Your goal: Reproduce exactly the lines below, from the first through the one containing "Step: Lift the", and nothing more.

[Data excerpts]
■ ■ ■ ■

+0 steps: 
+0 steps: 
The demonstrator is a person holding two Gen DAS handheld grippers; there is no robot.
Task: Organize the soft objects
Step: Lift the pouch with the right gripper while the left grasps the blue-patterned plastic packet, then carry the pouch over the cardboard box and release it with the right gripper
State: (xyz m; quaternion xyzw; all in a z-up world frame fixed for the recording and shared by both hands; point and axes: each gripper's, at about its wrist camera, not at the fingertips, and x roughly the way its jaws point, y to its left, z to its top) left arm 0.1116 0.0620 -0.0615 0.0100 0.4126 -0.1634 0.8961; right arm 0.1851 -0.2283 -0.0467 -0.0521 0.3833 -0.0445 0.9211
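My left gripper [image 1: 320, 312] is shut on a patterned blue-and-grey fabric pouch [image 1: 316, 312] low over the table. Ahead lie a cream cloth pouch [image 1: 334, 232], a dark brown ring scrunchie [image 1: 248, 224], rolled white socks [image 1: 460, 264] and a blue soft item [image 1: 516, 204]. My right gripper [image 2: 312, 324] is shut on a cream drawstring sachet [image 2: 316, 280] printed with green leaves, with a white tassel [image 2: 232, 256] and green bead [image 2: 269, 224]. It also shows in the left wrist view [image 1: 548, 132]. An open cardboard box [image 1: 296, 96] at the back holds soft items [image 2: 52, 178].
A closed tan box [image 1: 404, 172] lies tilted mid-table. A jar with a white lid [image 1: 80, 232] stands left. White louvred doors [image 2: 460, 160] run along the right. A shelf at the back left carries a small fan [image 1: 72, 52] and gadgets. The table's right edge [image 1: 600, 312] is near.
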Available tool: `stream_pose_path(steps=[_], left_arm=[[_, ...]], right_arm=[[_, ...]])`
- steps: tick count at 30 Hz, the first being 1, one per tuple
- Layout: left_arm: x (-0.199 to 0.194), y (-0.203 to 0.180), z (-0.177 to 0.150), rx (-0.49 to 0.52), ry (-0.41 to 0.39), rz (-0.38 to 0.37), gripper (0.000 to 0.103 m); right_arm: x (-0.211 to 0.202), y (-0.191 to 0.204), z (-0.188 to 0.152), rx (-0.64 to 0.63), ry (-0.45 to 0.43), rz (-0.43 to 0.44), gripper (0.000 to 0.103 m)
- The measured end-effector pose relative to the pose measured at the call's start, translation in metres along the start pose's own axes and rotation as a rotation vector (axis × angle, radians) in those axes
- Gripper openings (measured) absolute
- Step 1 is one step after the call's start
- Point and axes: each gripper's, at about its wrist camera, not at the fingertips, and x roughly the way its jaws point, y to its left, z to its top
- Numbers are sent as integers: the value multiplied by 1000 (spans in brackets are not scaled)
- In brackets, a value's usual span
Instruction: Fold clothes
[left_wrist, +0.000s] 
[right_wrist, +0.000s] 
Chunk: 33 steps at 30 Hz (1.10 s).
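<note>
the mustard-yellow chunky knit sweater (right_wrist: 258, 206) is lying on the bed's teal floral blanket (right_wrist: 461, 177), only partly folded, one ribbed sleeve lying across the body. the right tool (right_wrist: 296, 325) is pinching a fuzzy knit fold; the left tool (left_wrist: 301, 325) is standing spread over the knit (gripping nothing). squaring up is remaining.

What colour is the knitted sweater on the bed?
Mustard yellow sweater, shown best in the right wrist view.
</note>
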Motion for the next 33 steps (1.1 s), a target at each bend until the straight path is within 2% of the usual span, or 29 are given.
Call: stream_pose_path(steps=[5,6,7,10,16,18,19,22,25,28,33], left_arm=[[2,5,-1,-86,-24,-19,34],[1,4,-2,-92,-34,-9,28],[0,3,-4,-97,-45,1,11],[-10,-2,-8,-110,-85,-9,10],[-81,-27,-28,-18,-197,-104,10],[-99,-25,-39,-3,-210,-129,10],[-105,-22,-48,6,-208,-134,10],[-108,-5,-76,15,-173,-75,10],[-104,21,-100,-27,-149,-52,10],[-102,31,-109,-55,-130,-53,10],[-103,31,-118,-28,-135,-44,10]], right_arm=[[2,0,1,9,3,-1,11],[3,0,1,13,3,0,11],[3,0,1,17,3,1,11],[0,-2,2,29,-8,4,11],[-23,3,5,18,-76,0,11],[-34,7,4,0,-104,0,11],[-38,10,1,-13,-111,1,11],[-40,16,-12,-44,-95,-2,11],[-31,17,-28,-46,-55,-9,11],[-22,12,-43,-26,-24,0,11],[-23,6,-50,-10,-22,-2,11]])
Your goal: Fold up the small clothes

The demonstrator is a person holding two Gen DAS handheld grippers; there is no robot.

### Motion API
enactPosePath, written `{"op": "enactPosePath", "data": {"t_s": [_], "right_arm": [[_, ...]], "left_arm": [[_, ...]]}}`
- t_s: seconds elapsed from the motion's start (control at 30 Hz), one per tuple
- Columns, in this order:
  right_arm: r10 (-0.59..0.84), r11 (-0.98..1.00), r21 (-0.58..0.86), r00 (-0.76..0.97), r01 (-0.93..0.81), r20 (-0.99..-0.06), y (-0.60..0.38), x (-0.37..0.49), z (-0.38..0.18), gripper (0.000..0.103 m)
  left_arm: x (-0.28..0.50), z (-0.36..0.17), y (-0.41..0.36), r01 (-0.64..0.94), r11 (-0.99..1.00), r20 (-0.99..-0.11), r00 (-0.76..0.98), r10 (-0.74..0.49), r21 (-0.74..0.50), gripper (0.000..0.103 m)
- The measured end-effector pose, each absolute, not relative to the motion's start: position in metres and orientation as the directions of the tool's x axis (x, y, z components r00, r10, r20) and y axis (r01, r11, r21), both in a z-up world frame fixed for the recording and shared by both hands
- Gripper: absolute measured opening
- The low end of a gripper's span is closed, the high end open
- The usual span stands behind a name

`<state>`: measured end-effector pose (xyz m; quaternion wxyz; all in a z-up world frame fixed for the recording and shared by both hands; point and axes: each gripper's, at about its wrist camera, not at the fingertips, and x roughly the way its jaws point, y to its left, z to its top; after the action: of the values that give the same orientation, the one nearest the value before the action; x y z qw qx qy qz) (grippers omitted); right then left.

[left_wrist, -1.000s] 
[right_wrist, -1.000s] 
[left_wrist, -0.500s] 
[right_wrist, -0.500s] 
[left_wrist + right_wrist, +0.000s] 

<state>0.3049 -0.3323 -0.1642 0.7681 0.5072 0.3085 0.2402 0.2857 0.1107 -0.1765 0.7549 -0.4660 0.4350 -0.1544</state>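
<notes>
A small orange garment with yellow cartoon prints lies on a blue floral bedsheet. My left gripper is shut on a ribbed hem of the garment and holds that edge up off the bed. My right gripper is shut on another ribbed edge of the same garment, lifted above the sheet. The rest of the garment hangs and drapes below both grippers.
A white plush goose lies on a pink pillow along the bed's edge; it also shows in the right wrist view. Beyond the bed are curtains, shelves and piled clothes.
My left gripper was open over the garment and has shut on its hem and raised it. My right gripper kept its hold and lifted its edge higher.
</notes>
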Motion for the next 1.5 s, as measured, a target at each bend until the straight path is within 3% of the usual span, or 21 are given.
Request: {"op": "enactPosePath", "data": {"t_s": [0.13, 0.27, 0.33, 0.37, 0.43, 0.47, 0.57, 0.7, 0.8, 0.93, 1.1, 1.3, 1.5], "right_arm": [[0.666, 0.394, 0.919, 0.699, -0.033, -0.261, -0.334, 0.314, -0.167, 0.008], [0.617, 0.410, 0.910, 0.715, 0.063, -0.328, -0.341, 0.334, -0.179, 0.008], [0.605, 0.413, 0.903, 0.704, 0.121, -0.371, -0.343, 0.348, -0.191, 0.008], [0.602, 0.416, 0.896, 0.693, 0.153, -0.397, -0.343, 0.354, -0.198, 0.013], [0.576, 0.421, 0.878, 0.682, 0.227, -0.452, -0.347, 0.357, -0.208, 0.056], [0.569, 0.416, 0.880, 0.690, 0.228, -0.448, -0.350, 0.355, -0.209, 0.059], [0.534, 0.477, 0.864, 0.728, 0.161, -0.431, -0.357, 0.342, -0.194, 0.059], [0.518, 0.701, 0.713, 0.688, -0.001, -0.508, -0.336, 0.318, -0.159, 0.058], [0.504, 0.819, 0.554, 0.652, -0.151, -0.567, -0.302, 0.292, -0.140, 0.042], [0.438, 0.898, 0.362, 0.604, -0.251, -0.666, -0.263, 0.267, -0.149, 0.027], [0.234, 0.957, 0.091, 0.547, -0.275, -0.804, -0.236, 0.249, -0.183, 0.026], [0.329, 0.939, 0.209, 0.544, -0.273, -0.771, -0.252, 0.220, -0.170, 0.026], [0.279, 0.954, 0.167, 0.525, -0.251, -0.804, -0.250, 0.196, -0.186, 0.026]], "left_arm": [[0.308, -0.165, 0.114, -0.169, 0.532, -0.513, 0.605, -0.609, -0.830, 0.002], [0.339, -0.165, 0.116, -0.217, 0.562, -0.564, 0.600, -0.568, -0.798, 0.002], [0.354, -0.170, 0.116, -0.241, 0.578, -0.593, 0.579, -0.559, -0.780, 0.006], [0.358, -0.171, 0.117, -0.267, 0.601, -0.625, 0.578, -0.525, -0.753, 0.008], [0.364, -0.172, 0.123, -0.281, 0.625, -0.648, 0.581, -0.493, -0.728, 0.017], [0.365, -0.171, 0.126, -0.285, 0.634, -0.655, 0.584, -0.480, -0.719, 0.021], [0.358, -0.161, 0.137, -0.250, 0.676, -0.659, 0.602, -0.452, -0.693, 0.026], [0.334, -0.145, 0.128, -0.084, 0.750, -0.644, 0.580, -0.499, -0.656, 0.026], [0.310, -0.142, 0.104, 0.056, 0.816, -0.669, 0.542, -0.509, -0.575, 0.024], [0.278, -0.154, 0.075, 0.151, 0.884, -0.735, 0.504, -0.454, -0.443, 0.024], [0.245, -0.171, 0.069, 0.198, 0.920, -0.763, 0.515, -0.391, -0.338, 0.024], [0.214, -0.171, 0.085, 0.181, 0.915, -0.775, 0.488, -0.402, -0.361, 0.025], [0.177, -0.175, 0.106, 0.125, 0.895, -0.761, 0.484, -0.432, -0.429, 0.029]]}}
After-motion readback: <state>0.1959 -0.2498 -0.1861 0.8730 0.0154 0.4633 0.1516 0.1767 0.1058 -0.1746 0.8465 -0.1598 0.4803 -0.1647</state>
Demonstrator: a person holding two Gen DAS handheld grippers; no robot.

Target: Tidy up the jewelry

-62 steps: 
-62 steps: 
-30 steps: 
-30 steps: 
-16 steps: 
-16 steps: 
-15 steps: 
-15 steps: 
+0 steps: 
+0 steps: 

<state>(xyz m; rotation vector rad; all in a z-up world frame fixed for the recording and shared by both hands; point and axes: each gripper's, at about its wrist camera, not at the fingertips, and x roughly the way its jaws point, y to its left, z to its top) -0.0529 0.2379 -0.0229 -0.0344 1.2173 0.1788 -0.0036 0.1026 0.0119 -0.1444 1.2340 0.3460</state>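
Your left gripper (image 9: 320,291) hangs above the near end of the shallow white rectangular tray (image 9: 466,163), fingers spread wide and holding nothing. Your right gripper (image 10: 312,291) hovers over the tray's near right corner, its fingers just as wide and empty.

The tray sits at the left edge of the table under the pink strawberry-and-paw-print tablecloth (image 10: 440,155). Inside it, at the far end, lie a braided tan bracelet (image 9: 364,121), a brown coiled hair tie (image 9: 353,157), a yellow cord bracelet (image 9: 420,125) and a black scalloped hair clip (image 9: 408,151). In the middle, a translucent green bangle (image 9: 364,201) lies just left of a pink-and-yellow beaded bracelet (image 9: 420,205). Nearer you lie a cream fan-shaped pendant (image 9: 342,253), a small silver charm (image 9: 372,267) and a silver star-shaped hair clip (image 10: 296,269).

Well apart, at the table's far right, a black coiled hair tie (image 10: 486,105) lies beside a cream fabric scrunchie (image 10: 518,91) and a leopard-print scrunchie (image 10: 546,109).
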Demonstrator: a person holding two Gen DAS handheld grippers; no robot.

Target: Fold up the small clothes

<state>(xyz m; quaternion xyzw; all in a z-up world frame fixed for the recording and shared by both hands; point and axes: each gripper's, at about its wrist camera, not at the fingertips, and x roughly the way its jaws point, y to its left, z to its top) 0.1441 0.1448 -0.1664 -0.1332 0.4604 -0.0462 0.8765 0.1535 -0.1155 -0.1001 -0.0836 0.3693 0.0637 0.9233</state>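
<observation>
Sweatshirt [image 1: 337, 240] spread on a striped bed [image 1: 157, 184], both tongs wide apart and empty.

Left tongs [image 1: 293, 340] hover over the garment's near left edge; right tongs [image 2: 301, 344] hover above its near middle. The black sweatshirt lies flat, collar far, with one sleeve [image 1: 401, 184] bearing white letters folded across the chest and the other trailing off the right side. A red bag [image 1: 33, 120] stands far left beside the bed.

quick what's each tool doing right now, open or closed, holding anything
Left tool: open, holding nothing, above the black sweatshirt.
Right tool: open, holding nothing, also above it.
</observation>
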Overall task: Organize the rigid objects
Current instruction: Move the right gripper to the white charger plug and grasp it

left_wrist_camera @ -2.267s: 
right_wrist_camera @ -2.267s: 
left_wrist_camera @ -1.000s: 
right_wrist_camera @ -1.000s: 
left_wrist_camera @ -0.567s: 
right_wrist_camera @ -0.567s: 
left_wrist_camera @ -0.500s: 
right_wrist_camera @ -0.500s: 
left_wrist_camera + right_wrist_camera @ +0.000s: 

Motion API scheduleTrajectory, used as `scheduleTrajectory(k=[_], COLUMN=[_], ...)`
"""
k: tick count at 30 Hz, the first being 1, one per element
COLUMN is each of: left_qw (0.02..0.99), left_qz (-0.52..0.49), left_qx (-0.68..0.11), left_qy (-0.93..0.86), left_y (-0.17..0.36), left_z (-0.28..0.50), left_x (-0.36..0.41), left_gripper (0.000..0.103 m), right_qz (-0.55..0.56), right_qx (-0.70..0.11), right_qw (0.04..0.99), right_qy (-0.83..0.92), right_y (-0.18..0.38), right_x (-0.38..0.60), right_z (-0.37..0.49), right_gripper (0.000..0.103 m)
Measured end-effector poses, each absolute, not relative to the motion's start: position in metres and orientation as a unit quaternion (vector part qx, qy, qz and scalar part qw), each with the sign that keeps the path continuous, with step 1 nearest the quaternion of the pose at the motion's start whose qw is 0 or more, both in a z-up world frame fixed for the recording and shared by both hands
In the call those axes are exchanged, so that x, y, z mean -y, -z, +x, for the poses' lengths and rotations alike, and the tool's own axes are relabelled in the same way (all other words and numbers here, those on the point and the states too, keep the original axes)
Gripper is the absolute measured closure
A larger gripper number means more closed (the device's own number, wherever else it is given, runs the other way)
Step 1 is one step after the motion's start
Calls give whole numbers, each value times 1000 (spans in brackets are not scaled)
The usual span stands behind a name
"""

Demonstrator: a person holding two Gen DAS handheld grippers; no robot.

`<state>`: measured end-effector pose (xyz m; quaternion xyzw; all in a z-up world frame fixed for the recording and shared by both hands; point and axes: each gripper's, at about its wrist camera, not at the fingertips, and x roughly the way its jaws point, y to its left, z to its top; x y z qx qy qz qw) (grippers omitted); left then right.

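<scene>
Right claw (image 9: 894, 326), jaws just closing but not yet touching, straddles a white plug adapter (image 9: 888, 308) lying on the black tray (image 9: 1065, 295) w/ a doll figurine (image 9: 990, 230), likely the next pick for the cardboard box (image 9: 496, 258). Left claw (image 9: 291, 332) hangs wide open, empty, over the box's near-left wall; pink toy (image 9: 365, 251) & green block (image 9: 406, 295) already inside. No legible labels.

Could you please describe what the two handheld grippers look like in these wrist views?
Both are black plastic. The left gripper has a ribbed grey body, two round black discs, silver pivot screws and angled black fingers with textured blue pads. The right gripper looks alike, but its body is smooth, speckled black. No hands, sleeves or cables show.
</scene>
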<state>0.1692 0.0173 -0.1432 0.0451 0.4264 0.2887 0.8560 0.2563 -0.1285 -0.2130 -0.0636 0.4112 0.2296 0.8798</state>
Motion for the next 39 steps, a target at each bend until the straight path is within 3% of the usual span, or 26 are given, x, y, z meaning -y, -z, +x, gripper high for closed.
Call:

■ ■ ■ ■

Reply to the exercise:
+0 steps: 
+0 steps: 
The demonstrator is a person holding two Gen DAS handheld grippers; there is no robot.
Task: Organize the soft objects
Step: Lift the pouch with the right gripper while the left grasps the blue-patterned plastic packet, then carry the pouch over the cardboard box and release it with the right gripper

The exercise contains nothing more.